Hello again, dear wordsmiths. I hope you are enjoying your Spring or our Autumn, according to wherever you are. I love both the 'tween seasons, though Autumn is my absolute favourite. Well, usually.
This time it came in with a LOT of rain, day after day after day, in the east of Australia, particularly the State of New South Wales where I live. There's been serious flooding in many places, some only a little south of here. Even in my area, several roads were rendered impassable. I'm glad I didn't have to evacuate (as many did). Some people have suffered enormous losses of property and livelihood. Now we are seeing the sun again, and in many places a huge clean-up has begun.
For those of us who were merely inconvenienced, it was a very good time to stay indoors and write!
Our geography is not the only
difference variation between us. That in itself can give rise to others.
As some of you saw, a little while ago I posted on facebook:
In various books I’ve been reading lately, the past tense of ‘shine’ is given as ‘shined’. Whatever happened to that lovely word, ‘shone’?
Well! That led to a huge discussion. As well as several subsidiary discussions.
(And don’t let’s even get into why I think the past tense of ‘lead’ is spelt ‘led’ ... or the difference, if any, between 'spelt' and 'spelled'.)
It was finally established that ‘shined’ is correct when there’s an object: ‘He shined his shoes’; ‘shone’ when there isn’t: ‘The moon shone brightly.’ But then one of my UK friends said she prefers ‘shined’ in an audiobook even when incorrect, rather than hearing ‘shone’ pronounced to rhyme with ‘known’. (She actually said 'shown' but that was a whole other can of worms.)

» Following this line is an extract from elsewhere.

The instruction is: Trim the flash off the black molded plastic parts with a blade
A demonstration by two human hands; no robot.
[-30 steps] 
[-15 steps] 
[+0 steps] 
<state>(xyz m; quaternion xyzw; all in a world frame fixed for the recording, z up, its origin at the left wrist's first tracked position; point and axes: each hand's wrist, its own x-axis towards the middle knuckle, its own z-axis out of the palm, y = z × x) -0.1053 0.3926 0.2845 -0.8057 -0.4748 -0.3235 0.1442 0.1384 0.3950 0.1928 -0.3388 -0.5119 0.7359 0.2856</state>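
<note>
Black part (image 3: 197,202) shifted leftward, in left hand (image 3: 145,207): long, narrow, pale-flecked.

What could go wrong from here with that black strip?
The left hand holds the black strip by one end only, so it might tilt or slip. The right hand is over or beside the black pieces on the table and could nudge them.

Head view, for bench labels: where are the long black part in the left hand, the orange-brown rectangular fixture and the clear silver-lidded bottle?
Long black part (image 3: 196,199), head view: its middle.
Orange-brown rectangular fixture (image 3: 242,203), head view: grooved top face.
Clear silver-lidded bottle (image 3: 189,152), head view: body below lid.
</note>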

Many of us non-Americans went into teeth-on-edge horror at the mere thought of such a mispronunciation – whereas Americans tended to say, ‘But how else would it be pronounced?’

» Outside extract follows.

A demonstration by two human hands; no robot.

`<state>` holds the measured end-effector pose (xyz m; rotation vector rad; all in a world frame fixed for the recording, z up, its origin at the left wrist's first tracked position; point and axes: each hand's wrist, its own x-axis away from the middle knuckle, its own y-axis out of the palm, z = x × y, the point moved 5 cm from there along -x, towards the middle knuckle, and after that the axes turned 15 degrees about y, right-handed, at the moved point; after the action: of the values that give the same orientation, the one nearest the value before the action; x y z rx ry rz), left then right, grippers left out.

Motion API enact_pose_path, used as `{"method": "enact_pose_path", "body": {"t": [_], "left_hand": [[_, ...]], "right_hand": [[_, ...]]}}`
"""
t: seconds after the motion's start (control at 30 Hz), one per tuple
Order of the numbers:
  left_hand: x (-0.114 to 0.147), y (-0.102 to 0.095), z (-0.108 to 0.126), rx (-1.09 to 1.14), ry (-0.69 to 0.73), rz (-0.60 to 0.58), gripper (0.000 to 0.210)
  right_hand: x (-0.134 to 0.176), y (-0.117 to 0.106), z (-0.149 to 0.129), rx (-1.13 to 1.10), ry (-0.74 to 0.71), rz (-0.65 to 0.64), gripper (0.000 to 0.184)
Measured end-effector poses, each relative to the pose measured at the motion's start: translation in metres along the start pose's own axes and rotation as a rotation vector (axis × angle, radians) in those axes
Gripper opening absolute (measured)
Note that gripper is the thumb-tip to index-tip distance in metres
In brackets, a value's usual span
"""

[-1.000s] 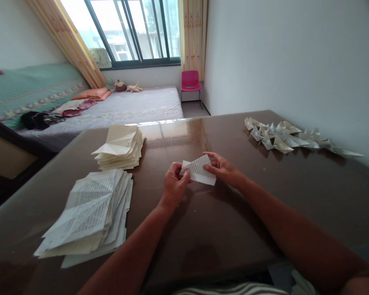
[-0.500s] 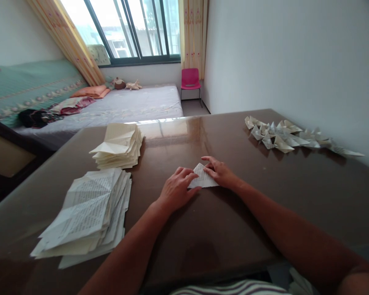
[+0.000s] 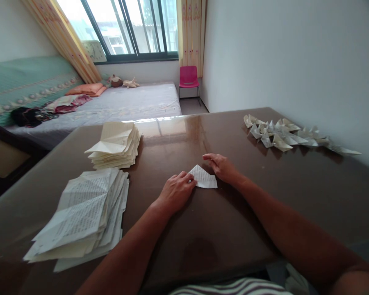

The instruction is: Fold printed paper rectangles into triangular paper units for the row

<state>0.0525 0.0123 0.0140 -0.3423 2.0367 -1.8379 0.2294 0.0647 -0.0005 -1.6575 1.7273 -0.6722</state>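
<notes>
A small folded sheet of printed paper [image 3: 205, 179] lies on the brown table, with a pointed top and a straight lower edge. My left hand [image 3: 178, 188] grips its left side, thumb and fingers closed on the edge. Just off the paper's upper right, my right hand [image 3: 223, 167] is raised slightly with its fingers stretched out, holding nothing. The fingertips of that hand point left, over the table.
To the left lie a stack of creased printed sheets [image 3: 80, 209] and, behind it, a stack of cream paper [image 3: 115, 141]. Several folded paper shapes [image 3: 272, 133] sit at the far right by the wall. A bed [image 3: 141, 98] and a pink chair [image 3: 189, 77] stand beyond the table [image 3: 178, 139].
My right hand has come off the paper, moving slightly up and to the right. My left hand has closed on the paper's left edge, and more of the sheet shows.
</notes>
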Motion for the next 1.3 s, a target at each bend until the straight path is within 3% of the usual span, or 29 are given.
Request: {"method": "enact_pose_path", "body": {"t": [0.13,0.23,0.4,0.57,0.77,1.0,1.3], "left_hand": [[-0.003,0.001,0.004,-0.027,-0.018,-0.019,0.025],[-0.008,0.002,0.006,-0.039,-0.029,-0.011,0.034],[-0.018,0.004,0.013,-0.015,0.010,-0.026,0.034],[-0.021,0.004,0.017,-0.017,0.015,-0.058,0.034],[-0.022,0.003,0.020,-0.010,0.028,-0.084,0.040],[-0.023,0.004,0.023,-0.029,0.042,-0.093,0.042],[-0.022,0.004,0.022,-0.009,0.036,-0.081,0.044]], "right_hand": [[-0.005,-0.018,0.021,0.157,0.149,-0.137,0.022],[-0.003,-0.023,0.027,0.231,0.148,-0.281,0.020],[0.002,-0.021,0.025,0.232,0.120,-0.358,0.014],[0.006,-0.018,0.019,0.260,0.087,-0.371,0.015],[0.012,-0.017,0.009,0.450,0.145,-0.321,0.016],[0.016,-0.013,0.003,0.494,0.123,-0.361,0.015],[0.018,-0.010,-0.008,0.269,0.021,-0.351,0.008]]}}
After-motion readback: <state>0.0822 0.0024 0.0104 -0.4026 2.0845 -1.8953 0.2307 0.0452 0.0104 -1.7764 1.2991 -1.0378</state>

‘To rhyme with “gone”,’ we replied.
‘Oh,’ they said, ‘like “dawn”.’
‘Er, no! Like “on”.’
Then it transpired that, in some parts of America at least, ‘dawn’ IS pronounced like ‘on’.
By the time we'd been through all the permutations, it got to be like, ‘I say tom-ah-to and you say tom-ay-to’. (Er, that's 'tom-ay-toe' / 'tom-ah-toe'.)

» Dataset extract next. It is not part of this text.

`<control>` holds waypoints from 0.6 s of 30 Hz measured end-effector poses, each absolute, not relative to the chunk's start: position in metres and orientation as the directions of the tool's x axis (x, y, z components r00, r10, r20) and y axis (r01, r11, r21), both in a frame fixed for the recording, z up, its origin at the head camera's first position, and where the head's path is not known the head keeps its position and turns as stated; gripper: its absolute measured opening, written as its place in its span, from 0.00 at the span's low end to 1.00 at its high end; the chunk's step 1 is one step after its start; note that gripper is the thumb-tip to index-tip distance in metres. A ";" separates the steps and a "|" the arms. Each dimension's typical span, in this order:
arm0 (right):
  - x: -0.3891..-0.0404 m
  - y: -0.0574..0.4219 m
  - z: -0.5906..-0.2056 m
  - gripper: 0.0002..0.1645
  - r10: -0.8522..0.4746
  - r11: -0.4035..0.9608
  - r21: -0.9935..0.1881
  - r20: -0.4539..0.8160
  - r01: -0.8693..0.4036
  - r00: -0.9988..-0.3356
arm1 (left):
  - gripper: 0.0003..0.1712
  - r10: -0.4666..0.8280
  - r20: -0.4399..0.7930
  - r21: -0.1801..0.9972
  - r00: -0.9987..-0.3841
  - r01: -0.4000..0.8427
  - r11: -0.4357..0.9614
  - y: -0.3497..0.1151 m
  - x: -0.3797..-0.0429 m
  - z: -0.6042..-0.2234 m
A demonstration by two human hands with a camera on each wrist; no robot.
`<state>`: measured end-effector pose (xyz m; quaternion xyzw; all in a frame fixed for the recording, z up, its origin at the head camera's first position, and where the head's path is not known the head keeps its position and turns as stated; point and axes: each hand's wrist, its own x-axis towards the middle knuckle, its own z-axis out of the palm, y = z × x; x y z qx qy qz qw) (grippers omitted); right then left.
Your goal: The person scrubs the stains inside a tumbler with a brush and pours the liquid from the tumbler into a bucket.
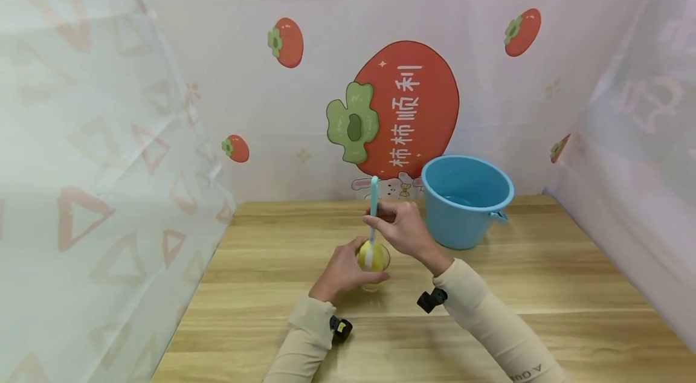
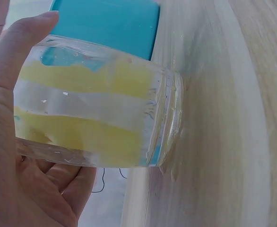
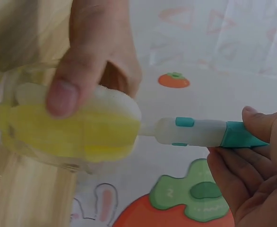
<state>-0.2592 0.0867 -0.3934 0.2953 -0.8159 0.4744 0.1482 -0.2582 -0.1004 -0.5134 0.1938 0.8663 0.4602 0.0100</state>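
A clear glass cup [image 2: 172, 118] stands on the table, with the yellow and white sponge head of a cup brush [image 3: 108, 135] inside it. The sponge's top sticks out past the rim in the right wrist view. My left hand [image 1: 341, 269] grips the cup round its side, thumb on the near side and fingers on the far side. Above it, my right hand [image 1: 401, 227] pinches the brush's white and teal handle [image 1: 374, 193] between thumb and fingers. The handle points nearly straight up in the head view. The fingertips behind the handle are partly hidden.
A blue bucket [image 1: 459, 226] with its handle hanging on the right stands behind and right of the cup. The wooden table [image 1: 261, 292] ends at a printed cloth backdrop [image 1: 315, 105], with more cloth hanging at both sides.
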 end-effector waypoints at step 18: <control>-0.258 0.097 -0.357 0.10 -0.354 0.397 -0.644 0.550 -0.654 -0.756 | 0.35 0.367 0.186 0.810 -0.912 0.354 0.468 -0.102 -0.256 -0.512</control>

Which is fine. We can all stick to what we were brought up with, and do our best to be understood by copying the locals when in other ‘English-speaking’ countries.
(You could think that England must have the correct English – but then there’s the whole matter of regional dialects! Which make some British movies incomprehensible to me without subtitles; a problem I also have with some American movies.)
Be that as it may, the differences could cause unexpected problems when reading poetry (though perhaps not so much when hearing it ... well, so long as it's read by the author, or someone of the same background). Pronunciation can influence such things as rhyme and metre, and even in some cases syllable count. It’s fairly easy to work out – if a little startling at first glance – when it’s a case of rhyme, but not so much when the tongue trips on what is apparently an out-of-place stressed (or unstressed) syllable in a strict metre. It might be a problem in some prose pieces too, in dialogue for instance, or where the rhythm of a sentence underpins the narrative.
I found this out a while back when called on to pass judgment on international attempts at writing the dizain, one of my favourite kinds of formal verse. I needed to be fairly strict, yet I found I was left uncertain in many cases because I realised that what seemed to me a metrical or syllabic misstep might just be a matter of different pronunciation. For instance, a word given two syllables in one country might be pronounced with only one syllable in another. (I grew up saying the name Alicia as A-lee-see-a, whereas the American A-lee-sha, which surprised me when I first heard it, has even spread to Australia now.) And of course we all pronounce things in the way we have grown up thinking ‘correct’. In fact it never occurs to us there might be a different way. (‘What, “shone” ISN’T pronounced like “known”?’)
Where does that leave us? Continuing to write according to our own version of English, I guess. What else, after all, can we do? But we can also widen our awareness to encompass other possibilities, rather than thinking everything different must be ‘wrong’.
So, dear wordsmiths, let’s get to it now! You know the drill – give us your poetry or prose, old or new, written with whatever pronunciation seems right to you. One link per person, please, on Mister Linky below, to your chosen piece on your blog. Prose pieces need to be 369 words or fewer. The link stays open all week.
Do encourage others by reading and commenting, and don’t forget to pop back in case of late linkers. I always do, because – you know – I’m labelled the Coordinator; I've taken it on as part of my role. I often find treasures then, to my great delight, but they can remain unseen by most of us.
One tip to late linkers: Go and leave comments on other people’s posts, in the hope they’ll return the favour. We’re a polite and caring lot here, so they usually do.
Next Wednesday, Rommy tells me, the theme will be trees.